In conclusion, these case reports demonstrate ASMB’s value as a diagnostic tool for pediatric nTOS, offering immediate symptom relief and confirming neurovascular compression. ASMB helps guide treatment decisions, including surgery, with temporary and self-limiting side effects. While effective, further studies are necessary to refine its role in pediatric care and optimize its clinical application.
Funding
This research received no external funding.

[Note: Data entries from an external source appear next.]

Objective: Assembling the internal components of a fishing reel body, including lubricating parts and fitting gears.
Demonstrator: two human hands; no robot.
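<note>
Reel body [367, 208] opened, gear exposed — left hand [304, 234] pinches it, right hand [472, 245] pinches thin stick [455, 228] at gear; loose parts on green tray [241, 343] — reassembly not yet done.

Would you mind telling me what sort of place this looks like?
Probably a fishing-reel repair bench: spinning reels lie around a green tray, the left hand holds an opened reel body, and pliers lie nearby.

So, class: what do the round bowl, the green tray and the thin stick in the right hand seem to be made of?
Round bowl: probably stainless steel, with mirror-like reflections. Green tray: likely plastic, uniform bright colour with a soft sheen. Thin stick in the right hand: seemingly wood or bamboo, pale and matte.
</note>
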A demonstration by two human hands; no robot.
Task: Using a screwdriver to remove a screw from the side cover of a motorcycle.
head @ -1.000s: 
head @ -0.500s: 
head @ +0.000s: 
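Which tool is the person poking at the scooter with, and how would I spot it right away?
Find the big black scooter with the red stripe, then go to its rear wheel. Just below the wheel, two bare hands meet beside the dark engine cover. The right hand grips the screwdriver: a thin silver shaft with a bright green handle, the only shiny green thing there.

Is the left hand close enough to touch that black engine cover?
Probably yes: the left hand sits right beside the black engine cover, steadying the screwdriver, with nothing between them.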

Institutional Review Board Statement
All methods used in this article were performed in accordance with the Declaration of Helsinki. The patient and their guardian gave written Health Insurance Portability and Accountability Act (HIPPA) authorization for this case report. This case report does not include any trials, drug use and/or invasive practice that require approval from the ethics committee.
Informed Consent Statement
Written informed consent was obtained from child’s parents for the publication of this case report and accompanying images.
Data Availability Statement
The data presented in this study are available on request from the corresponding author due to privacy reasons.
Conflicts of Interest
The authors declare no conflicts of interest.